Problem details -
Pull every line containing "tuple" from the listing.
Data for review START
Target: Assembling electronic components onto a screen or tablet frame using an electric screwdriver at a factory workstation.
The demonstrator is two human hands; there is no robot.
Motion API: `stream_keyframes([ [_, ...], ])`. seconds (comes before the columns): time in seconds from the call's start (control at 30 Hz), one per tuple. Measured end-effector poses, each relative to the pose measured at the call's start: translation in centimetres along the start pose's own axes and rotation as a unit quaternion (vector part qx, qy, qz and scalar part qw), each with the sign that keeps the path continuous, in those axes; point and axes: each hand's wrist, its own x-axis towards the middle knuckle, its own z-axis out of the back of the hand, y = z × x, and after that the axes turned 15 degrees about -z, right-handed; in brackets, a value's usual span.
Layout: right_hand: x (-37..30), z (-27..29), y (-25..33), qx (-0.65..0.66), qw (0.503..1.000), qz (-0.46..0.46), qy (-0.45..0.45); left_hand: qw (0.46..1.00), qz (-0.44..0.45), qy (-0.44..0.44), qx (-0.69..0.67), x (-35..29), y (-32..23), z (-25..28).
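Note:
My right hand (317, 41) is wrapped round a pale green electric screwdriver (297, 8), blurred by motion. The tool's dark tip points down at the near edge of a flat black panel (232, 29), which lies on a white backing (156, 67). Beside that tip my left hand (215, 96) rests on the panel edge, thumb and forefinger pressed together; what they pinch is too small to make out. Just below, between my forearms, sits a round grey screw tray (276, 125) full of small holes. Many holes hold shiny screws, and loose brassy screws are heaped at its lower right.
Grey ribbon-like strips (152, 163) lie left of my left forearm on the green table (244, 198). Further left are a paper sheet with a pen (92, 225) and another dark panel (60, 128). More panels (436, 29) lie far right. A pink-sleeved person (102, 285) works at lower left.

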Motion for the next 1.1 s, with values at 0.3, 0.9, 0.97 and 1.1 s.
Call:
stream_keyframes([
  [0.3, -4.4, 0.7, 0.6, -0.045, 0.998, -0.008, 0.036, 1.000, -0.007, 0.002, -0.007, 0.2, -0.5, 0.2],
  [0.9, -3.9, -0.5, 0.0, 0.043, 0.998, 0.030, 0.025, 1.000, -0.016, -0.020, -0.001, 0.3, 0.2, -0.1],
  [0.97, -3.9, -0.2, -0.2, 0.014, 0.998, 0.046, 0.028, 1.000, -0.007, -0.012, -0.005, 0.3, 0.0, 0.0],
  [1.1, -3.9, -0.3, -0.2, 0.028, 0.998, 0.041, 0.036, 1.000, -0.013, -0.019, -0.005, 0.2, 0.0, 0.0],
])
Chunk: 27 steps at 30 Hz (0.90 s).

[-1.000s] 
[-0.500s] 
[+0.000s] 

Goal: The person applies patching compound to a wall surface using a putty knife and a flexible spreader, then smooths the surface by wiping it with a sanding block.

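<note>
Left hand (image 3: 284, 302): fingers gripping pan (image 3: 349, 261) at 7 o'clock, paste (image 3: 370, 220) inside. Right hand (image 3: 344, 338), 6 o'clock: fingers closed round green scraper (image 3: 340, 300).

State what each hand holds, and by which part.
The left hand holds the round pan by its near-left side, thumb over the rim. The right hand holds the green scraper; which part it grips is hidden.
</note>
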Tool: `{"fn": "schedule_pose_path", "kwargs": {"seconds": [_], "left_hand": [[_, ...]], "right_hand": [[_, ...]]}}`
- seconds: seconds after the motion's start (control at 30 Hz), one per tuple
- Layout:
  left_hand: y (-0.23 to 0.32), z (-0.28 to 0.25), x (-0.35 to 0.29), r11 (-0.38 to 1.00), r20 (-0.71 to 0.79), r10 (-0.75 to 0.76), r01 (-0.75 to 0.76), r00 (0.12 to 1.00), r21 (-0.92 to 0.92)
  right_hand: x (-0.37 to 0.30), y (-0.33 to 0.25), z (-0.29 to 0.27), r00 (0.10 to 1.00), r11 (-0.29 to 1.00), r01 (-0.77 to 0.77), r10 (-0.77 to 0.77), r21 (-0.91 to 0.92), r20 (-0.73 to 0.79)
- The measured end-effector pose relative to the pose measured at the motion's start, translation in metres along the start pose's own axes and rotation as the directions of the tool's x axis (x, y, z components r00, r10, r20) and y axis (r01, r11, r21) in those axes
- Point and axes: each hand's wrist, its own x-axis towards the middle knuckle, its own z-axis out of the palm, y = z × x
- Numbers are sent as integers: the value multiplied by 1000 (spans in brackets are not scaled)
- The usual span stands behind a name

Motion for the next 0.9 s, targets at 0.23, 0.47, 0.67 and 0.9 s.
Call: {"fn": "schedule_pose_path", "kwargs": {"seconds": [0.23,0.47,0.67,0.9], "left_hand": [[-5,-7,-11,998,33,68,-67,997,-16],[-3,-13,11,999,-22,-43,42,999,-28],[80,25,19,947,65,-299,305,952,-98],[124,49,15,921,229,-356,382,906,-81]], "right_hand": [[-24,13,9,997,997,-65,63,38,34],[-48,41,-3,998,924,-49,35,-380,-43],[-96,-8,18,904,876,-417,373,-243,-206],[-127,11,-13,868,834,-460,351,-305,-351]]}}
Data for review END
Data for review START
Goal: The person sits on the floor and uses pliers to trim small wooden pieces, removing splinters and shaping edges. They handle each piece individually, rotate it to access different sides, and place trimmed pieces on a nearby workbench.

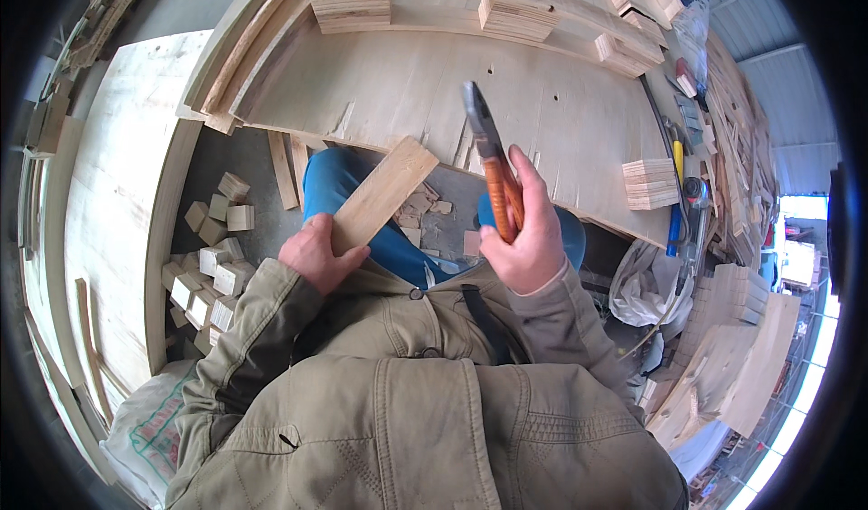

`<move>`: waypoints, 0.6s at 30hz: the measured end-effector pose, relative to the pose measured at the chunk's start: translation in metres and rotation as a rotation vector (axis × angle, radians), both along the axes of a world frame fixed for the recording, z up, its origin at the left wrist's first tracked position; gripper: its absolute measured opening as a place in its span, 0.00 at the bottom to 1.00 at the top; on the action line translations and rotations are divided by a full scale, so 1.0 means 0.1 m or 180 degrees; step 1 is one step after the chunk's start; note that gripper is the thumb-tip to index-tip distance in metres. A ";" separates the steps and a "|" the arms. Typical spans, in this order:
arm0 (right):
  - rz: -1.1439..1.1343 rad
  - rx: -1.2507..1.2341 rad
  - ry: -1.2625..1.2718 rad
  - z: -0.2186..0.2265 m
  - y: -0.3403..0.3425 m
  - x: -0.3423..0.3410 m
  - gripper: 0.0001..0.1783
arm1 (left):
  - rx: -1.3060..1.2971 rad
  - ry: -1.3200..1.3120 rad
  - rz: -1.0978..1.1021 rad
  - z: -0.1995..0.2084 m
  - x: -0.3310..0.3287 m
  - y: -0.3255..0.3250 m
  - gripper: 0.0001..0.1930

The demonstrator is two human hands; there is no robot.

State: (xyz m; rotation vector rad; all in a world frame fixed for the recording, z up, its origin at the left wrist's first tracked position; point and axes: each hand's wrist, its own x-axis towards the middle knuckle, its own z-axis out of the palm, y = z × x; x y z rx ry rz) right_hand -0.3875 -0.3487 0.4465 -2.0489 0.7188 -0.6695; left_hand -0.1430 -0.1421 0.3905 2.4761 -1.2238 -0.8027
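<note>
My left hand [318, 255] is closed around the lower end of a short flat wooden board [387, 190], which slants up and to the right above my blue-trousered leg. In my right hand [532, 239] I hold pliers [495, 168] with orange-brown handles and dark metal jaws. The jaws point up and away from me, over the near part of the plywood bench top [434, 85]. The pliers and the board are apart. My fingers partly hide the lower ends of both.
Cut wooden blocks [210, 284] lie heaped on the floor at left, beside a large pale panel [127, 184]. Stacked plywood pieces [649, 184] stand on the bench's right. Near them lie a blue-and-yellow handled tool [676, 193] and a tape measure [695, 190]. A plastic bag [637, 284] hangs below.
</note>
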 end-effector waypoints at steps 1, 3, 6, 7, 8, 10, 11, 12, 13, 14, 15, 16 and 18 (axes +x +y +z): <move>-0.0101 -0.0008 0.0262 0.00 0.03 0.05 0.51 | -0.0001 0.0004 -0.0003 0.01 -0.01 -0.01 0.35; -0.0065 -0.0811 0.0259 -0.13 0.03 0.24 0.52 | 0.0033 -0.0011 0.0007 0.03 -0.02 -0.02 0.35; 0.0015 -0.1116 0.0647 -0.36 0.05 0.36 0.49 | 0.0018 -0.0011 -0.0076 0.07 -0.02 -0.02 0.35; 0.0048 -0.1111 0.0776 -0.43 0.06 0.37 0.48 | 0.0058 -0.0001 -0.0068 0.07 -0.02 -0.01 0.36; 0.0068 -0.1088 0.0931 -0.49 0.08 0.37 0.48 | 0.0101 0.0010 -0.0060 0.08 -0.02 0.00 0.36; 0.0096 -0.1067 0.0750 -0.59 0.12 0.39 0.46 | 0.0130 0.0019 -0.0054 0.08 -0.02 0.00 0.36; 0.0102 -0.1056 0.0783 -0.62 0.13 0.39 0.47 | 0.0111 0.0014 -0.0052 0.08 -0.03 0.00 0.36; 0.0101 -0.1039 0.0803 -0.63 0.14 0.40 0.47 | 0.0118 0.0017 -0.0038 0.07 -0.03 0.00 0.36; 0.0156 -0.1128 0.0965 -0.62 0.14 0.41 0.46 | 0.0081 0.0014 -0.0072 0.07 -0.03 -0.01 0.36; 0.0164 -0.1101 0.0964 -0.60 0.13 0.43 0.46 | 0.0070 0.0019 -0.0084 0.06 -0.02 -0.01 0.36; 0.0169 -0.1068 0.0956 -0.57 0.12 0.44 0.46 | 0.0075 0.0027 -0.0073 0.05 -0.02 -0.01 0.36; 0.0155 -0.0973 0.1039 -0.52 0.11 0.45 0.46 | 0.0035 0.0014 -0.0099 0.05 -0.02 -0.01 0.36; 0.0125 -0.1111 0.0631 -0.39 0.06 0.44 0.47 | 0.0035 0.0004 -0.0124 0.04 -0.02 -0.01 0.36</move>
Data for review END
Answer space -
Motion API: `stream_keyframes([ [_, ...], ])`. seconds (comes before the columns): time in seconds from the call's start (control at 30 Hz), one per tuple. Measured end-effector poses, each relative to the pose measured at the call's start: translation in centimetres along the start pose's own axes and rotation as a unit quaternion (vector part qx, qy, qz and scalar part qw), each with the sign that keeps the path continuous, in those axes; point and axes: each hand's wrist, its own x-axis towards the middle knuckle, its own z-axis out of the back of the hand, y = z × x, and after that the axes turned 15 degrees about -z, right-handed; in brackets, a value's usual span.
- seconds: seconds after the motion's start (control at 30 Hz), one per tuple

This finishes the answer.